Superintelligence is an example of a technology that seems especially worth promoting because it can help reduce a broad range of threats. Superintelligent systems could advise us on policy and make the progress curve for nanotechnology steeper, thus shortening the period of vulnerability between the development of dangerous nanoreplicators and the deployment of effective defenses. If we have a choice, it seems preferable that superintelligence be developed before advanced nanotechnology, as superintelligence could help reduce the risks of nanotechnology but not vice versa. Other technologies that have wide risk-reducing uses include intelligence augmentation, information technology, and surveillance. These can make us smarter individually and collectively or make enforcement of necessary regulation more feasible. A strong prima facie case therefore exists for pursuing these technologies as vigorously as possible. Needless to say, we should also promote non-technological developments that are beneficial in almost all scenarios, such as peace and international cooperation.

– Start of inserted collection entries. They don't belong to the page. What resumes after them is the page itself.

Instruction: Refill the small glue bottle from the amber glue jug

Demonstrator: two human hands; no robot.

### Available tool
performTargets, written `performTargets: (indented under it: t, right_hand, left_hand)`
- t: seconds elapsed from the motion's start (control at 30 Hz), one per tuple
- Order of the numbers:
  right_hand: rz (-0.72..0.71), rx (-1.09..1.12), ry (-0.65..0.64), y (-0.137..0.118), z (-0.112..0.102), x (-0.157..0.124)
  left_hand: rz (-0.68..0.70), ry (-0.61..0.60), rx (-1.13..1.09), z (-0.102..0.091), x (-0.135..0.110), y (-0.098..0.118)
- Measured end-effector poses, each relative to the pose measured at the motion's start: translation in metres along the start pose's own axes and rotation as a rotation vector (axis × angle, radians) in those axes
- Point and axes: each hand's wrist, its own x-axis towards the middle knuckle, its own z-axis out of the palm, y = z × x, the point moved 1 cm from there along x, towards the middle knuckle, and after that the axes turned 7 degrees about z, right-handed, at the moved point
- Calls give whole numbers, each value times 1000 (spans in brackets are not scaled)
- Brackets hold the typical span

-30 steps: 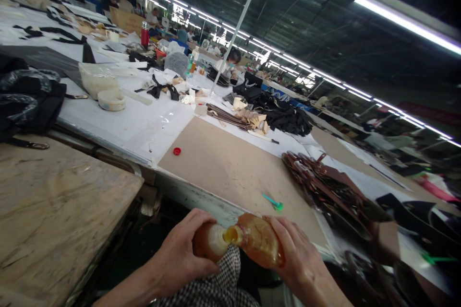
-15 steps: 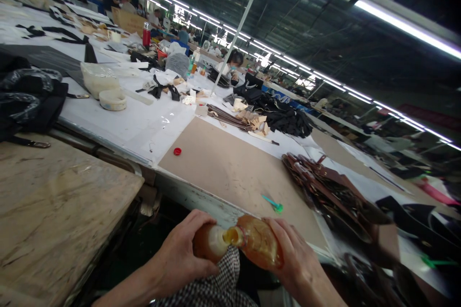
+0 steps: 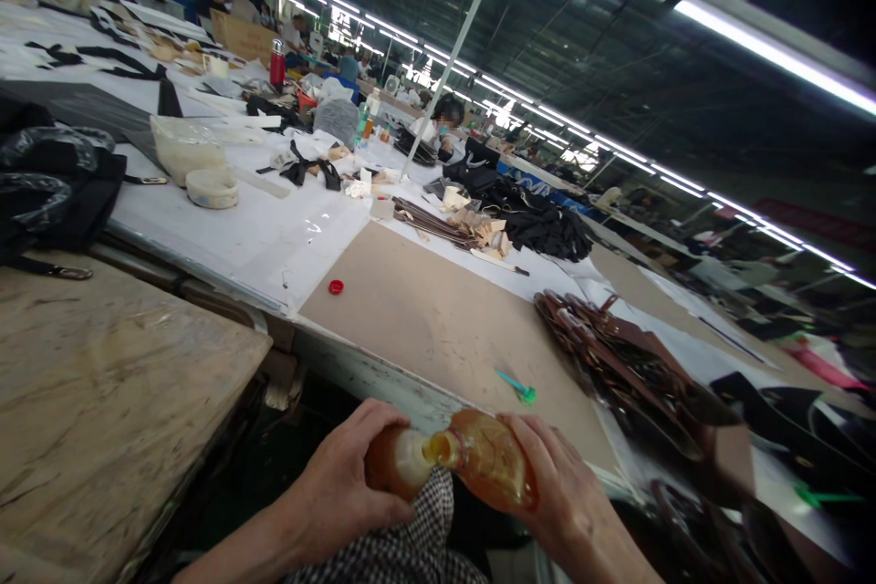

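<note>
Fingers of my left hand (image 3: 349,484) wrap round an amber bottle with a whitish top (image 3: 401,464), held low in front of my checked clothing. My right hand (image 3: 557,493) grips a larger clear bottle of amber liquid (image 3: 493,465), tilted so its open neck points left and meets the mouth of the first bottle. Whether liquid is flowing between them I cannot make out. On the brown board beyond lie a red cap (image 3: 336,287) and a green nozzle cap with a thin blue-green stem (image 3: 520,389).
A brown board (image 3: 424,301) covers part of the white table. Brown leather pieces (image 3: 616,365) are heaped at the right, black pieces (image 3: 540,219) farther back. A roll of tape (image 3: 212,189) and a stained work surface (image 3: 116,383) are at the left. A person (image 3: 444,119) sits beyond the pole.
Both bottles stay almost exactly where they were, mouth to mouth, in my two hands. The view has shifted very slightly.
</note>
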Motion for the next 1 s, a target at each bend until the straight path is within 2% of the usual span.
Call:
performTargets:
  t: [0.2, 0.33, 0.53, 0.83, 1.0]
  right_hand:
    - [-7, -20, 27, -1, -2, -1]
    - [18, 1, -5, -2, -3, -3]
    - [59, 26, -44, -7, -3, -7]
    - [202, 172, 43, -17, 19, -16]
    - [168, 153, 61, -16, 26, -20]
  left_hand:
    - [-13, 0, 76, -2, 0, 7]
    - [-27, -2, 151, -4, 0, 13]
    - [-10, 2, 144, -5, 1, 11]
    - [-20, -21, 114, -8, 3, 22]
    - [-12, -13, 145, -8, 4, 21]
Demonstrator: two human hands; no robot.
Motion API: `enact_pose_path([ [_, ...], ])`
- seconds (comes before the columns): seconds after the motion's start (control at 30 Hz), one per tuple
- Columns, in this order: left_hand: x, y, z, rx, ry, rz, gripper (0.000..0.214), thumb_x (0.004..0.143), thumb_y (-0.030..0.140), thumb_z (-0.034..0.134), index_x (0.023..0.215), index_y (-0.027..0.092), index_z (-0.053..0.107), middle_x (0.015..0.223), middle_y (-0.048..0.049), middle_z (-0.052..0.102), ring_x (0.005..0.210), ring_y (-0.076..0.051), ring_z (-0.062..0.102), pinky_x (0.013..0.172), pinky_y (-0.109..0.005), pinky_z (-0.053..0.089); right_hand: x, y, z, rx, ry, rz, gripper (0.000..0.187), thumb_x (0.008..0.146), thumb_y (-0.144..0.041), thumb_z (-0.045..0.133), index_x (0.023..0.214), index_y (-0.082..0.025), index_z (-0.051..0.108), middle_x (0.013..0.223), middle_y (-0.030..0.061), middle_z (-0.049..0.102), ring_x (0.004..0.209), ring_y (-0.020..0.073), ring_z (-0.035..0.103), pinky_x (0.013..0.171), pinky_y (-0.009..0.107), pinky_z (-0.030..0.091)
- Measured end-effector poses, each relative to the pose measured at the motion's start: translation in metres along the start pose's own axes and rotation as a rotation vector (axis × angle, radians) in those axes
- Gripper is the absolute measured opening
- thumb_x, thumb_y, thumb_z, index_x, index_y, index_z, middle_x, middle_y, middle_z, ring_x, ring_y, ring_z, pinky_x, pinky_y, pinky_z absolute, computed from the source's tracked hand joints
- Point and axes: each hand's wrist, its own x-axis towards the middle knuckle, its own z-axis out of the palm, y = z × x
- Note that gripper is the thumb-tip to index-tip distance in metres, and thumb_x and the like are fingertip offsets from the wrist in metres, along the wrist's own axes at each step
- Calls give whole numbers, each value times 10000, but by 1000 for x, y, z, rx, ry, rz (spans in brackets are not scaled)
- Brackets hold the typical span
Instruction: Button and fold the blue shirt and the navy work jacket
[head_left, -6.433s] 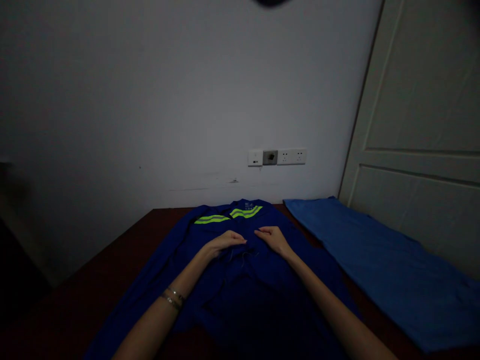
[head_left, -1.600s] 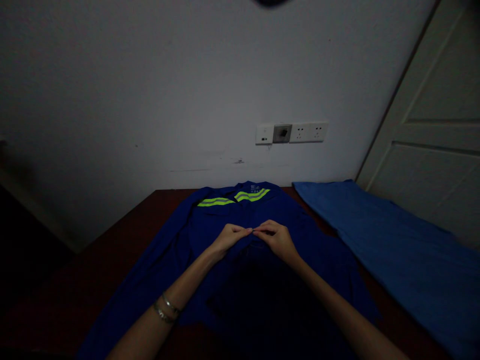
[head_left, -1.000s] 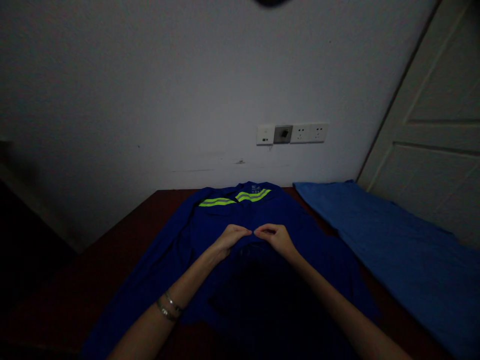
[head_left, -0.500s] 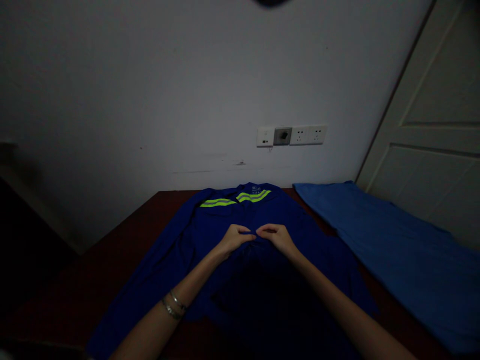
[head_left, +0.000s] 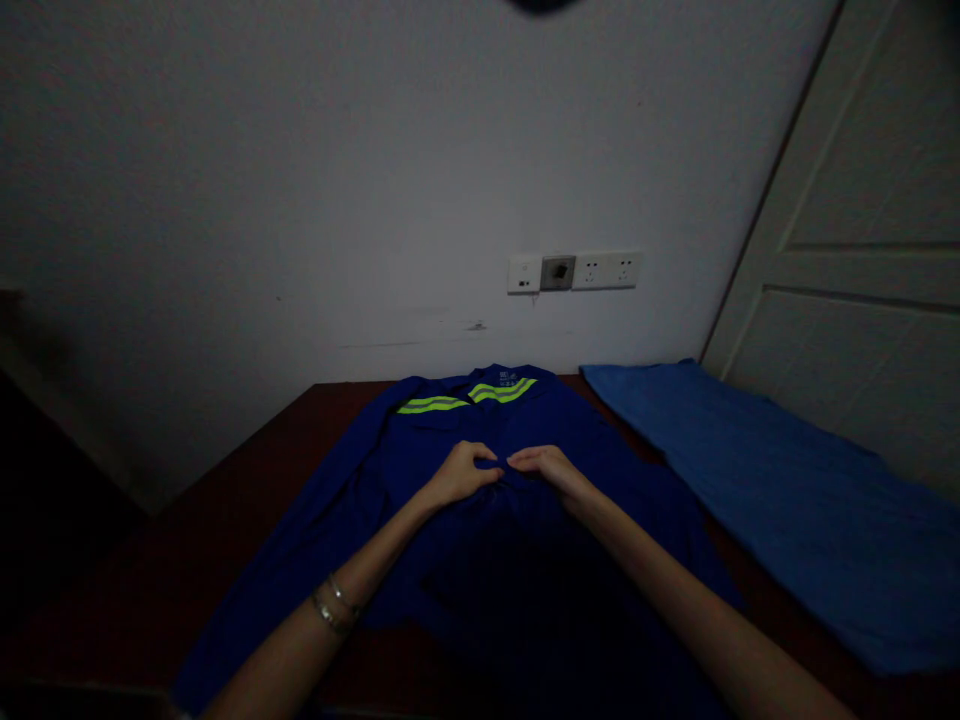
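A dark blue work jacket (head_left: 420, 450) with yellow-green and grey reflective stripes across its chest lies spread out, collar toward the wall. Over its front middle, my left hand (head_left: 463, 471) pinches the fabric between thumb and fingers. My right hand (head_left: 551, 468) is just beside it, fingers closed on the jacket's front edge. Only a small gap separates the two sets of fingertips. Whatever small fastening may lie between them is too dark to make out. The lower part of the jacket sinks into shadow.
The jacket rests on a dark red tabletop (head_left: 247, 470) against a pale wall (head_left: 337, 200). On the right lies a lighter blue cloth (head_left: 757, 480), beside a panelled door (head_left: 862, 260). A row of wall sockets (head_left: 574, 272) is above the table.
My fingers have shifted slightly on the jacket front, the right hand's fingers now straighter. The view has turned a little, so the sockets and door sit slightly further left.
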Motion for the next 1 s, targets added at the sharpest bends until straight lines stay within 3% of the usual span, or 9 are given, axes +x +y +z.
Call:
enact_pose_path([
  [0.2, -5, -1, -4, -4, -6, -42, 223, 694, 279, 565, 794, 119, 684, 775, -47, 674, 755, -196, 597, 693, -259, 423, 2, -5, 3, -37, -43, -36, 127, 522, -221, 688, 630, -153, 695, 601, 13, 674, 570, 124, 578, 616, 249, 444],
  [0.33, -10, 3, -8, -21, 50, -59, 288, 680, 313, 611, 906, 144, 665, 935, -57, 667, 899, -212, 581, 805, -275, 409, -2, -11, 2, -128, -51, -120, 154, 556, -271, 685, 659, -157, 697, 622, 5, 674, 598, 126, 579, 632, 251, 442],
  [0.47, -21, 10, -18, -46, 13, 8, 350, 710, 348, 608, 1009, 169, 621, 1049, -66, 626, 990, -202, 543, 877, -279, 382, -10, -15, 1, -219, -71, -181, 189, 579, -306, 679, 686, -150, 693, 648, 6, 673, 638, 136, 590, 648, 253, 442],
  [0.67, -51, 18, -41, -18, -14, -45, 533, 715, 417, 608, 1186, 199, 489, 1153, -84, 546, 1027, -204, 507, 881, -312, 393, -25, -10, -8, -331, -68, -262, 371, 628, -361, 670, 930, -145, 666, 788, 31, 674, 699, 146, 599, 637, 258, 452],
  [0.8, -78, 17, -58, 98, -95, -68, 589, 715, 445, 597, 1227, 205, 432, 1188, -90, 510, 1058, -216, 490, 905, -346, 385, -47, -3, -26, -424, -42, -288, 425, 653, -381, 658, 1001, -138, 633, 866, 57, 658, 683, 143, 595, 612, 255, 458],
  [1.0, -124, 20, -88, 479, -146, -16, 368, 750, 447, 543, 1031, 209, 526, 1043, -58, 557, 958, -206, 519, 824, -299, 385, -105, 1, -60, -629, -36, -306, 455, 694, -407, 615, 1089, -181, 599, 954, 78, 648, 796, 177, 605, 713, 276, 474],
])
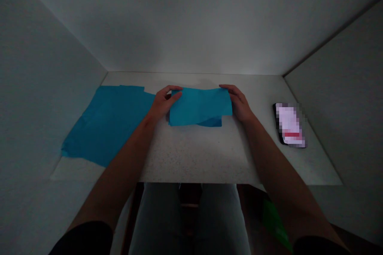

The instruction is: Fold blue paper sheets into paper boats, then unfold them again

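Note:
A piece of blue paper (200, 105) is held up between my hands over the middle of the table, with a fold or second layer showing under its lower right edge. My left hand (164, 101) grips its upper left corner, thumb on the near face and fingers along the top and behind. At the upper right corner, my right hand (237, 101) holds the paper's edge, its fingers partly hidden behind it. A larger blue sheet (110, 123) lies flat to the left, partly under my left forearm.
A phone (290, 125) with a lit, blurred screen lies on the right of the white speckled table (194, 159). Pale walls (194, 20) close off the back and both sides. Below the front edge are my legs, and something green (275, 223) sits low at the right.

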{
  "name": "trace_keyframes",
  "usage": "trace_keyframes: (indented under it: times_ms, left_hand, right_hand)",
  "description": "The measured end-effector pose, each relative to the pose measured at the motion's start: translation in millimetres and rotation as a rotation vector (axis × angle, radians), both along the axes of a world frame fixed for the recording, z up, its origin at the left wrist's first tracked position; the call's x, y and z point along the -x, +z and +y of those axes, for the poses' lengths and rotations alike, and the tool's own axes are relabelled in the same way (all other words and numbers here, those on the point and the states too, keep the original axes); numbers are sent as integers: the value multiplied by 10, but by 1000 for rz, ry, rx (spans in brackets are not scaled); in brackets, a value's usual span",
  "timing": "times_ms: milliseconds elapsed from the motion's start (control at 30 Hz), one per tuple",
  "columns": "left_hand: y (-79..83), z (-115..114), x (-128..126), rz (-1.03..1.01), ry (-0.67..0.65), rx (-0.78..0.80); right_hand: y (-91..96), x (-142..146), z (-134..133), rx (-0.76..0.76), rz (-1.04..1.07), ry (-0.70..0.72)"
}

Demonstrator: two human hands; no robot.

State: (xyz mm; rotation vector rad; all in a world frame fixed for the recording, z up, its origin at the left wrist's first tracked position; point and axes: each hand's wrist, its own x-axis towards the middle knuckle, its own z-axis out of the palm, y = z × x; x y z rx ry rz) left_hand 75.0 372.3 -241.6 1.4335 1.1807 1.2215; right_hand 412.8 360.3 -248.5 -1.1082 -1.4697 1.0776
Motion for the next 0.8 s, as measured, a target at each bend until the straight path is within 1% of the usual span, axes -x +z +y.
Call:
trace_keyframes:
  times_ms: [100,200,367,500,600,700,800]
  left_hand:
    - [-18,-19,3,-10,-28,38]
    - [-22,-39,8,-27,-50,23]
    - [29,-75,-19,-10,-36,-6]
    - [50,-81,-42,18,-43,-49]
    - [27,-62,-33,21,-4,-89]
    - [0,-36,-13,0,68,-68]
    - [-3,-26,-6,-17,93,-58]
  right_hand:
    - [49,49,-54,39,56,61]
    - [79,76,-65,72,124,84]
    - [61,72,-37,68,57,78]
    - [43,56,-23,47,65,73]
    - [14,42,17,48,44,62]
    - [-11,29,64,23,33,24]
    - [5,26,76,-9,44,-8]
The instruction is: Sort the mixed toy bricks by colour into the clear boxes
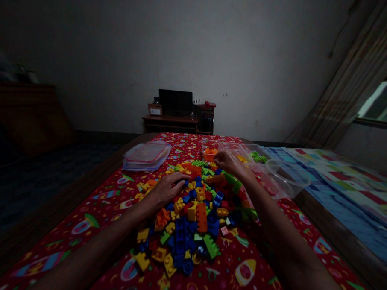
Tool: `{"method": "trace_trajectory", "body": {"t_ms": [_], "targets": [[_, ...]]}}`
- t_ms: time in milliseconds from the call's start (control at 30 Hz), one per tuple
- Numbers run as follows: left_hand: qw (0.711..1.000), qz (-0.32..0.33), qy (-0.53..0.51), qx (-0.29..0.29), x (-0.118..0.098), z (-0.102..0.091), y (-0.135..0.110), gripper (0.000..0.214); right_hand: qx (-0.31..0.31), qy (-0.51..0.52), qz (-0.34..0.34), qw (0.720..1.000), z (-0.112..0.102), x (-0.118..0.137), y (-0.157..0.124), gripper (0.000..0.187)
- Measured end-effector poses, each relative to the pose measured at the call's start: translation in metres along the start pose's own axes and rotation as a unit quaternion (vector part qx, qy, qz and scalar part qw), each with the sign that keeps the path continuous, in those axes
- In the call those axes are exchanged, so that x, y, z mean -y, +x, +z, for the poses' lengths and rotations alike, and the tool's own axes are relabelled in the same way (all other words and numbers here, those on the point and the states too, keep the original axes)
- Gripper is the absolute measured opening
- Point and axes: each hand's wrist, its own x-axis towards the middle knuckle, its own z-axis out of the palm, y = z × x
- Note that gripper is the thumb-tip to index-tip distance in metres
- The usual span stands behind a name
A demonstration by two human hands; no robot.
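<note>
A heap of toy building bricks in yellow, blue, orange, green and red covers the middle of the red patterned cloth. My left hand rests on the heap's left side, fingers stretched and thumb apart, touching bricks beside a small blue one. Beyond the heap, my right hand hangs with its fingers bent together near orange bricks in a clear container. Whatever its fingertips may hold is too small and dark to make out.
Clear plastic boxes stand on the right, with green bricks in one. Stacked lids lie at the back left. A bed with a checked cover adjoins the right side. A monitor stands by the far wall.
</note>
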Motion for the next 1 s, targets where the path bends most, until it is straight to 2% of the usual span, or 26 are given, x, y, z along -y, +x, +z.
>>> {"method": "trace_trajectory", "body": {"t_ms": [100, 167, 300, 467, 633, 800, 933, 1000], "targets": [[1.000, 0.001, 0.005, 0.001, -0.002, -0.001, 0.000, 0.035, 0.098, -0.042, -0.044, 0.993, 0.005, 0.001, -0.011, 0.012], [1.000, -0.002, 0.007, 0.003, -0.004, -0.002, 0.000, 0.035, 0.141, -0.097, -0.064, 0.983, 0.010, 0.001, -0.015, 0.011], [1.000, -0.017, 0.011, 0.000, -0.006, -0.003, -0.001, 0.035, 0.131, -0.153, -0.082, 0.976, 0.018, -0.003, -0.019, 0.012], [1.000, -0.016, 0.010, -0.003, -0.004, -0.002, -0.002, 0.036, 0.103, -0.068, -0.086, 0.989, 0.010, -0.006, -0.020, 0.015], [1.000, -0.024, 0.012, -0.008, -0.002, -0.002, -0.002, 0.035, 0.101, -0.004, -0.115, 0.988, 0.005, -0.008, -0.019, 0.021], [1.000, -0.019, 0.020, -0.007, -0.002, -0.002, -0.001, 0.035, 0.072, 0.049, -0.063, 0.994, 0.004, -0.015, -0.015, 0.036], [1.000, -0.013, 0.021, -0.008, -0.001, -0.002, -0.002, 0.036, 0.050, 0.090, 0.054, 0.993, -0.003, -0.035, -0.010, 0.021], [1.000, -0.014, 0.017, -0.010, -0.001, -0.002, -0.002, 0.036, -0.008, 0.090, 0.108, 0.990, -0.007, -0.050, -0.008, 0.016]]}}
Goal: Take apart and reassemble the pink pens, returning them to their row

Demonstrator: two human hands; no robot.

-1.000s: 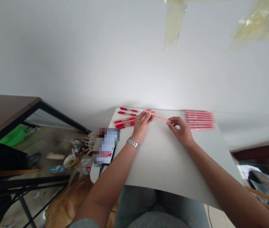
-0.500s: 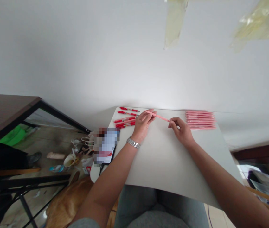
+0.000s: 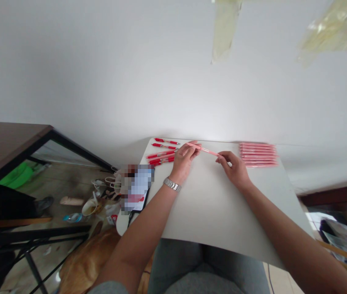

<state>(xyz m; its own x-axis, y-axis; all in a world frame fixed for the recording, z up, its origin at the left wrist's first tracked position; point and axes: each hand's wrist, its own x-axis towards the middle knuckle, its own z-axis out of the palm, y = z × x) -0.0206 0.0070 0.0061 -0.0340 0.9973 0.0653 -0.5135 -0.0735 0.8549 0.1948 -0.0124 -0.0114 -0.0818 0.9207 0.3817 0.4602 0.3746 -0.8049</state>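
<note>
A slim pink pen [image 3: 209,151] with a small white label is held in the air above the table, slanting down to the right. My left hand [image 3: 186,157] pinches its left part, with the tip poking out past the fingers. At the other end, the thumb and fingers of my right hand [image 3: 232,165] are closed on the pen. Several red pens [image 3: 164,140] lie beside my left hand at the table's back left, some partly behind it. To the right of my right hand, several pink pens [image 3: 258,154] lie side by side in a neat row.
A phone [image 3: 139,188], blurred out, lies at the left edge of the white table [image 3: 210,212]. The wall stands right behind the table. On the left are a dark desk [image 3: 14,139], floor clutter and a brown dog [image 3: 90,261] close to my left arm.
The pink pen has turned about its length between my fingers, so a white label now shows. Both hands stay in nearly the same place.
</note>
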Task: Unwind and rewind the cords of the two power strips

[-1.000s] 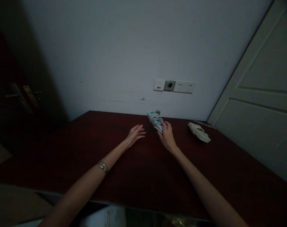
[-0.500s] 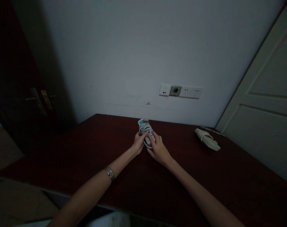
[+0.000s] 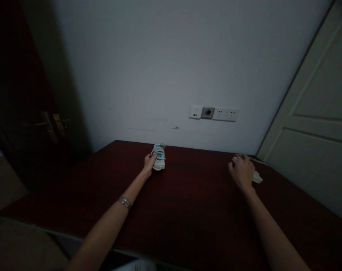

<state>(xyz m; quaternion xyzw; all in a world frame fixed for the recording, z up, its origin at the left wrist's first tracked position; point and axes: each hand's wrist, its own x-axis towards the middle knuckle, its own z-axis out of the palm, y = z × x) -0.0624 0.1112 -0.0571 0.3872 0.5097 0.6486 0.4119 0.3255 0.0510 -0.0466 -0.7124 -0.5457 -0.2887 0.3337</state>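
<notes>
My left hand [image 3: 149,162] grips a white power strip [image 3: 159,157] with its cord wound round it and blue labels, at the far middle of a dark red table [image 3: 187,203]. My right hand [image 3: 241,171] lies over a second, cream-coloured power strip [image 3: 257,177] at the far right of the table. Its fingers curl over the strip and hide most of it.
A row of wall sockets [image 3: 214,113] sits on the white wall just above the table's far edge. A white panelled door [image 3: 314,124] stands to the right. A dark door with a brass handle [image 3: 50,126] is at the left.
The wrapped strip passed from my right hand to my left and slid leftward. My right hand let go of it and moved right onto the cream strip.
</notes>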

In confronting the hydra of existential, limited and endurable risks glaring at us from the future, it is unlikely that any one silver bullet will provide adequate protection. Instead, an arsenal of countermeasures will be needed so that we can address the various risks on multiple levels.
The first step to tackling a risk is to recognize its existence. More research is needed, and existential risks in particular should be singled out for attention because of their seriousness and because of the special nature of the challenges they pose. Surprisingly little work has been done in this area (but see e.g. Leslie (1996), Bostrom (2002), and Rees (2003) for some preliminary explorations). The strategic dimensions of our choices must be taken into account, given that some of the technologies in questions have important military ramifications. In addition to scholarly studies of the threats and their possible countermeasures, public awareness must be raised to enable a more informed debate of our long-term options.
Some of the lesser existential risks, such as an apocalyptic asteroid impact or the highly speculative scenario involving something like the upsetting of a metastable vacuum state in some future particle accelerator experiment, could be substantially reduced at relatively small expense. Programs to accomplish this – e.g. an early detection system for dangerous near-earth objects on potential collation course with Earth, or the commissioning of advance peer review of planned high-energy physics experiments – are probably cost-effective. However, these lesser risks must not deflect attention from the more serious concern raised by more probable existential disasters (see “Aren’t these future technologies very risky? Could they even cause our extinction?” ).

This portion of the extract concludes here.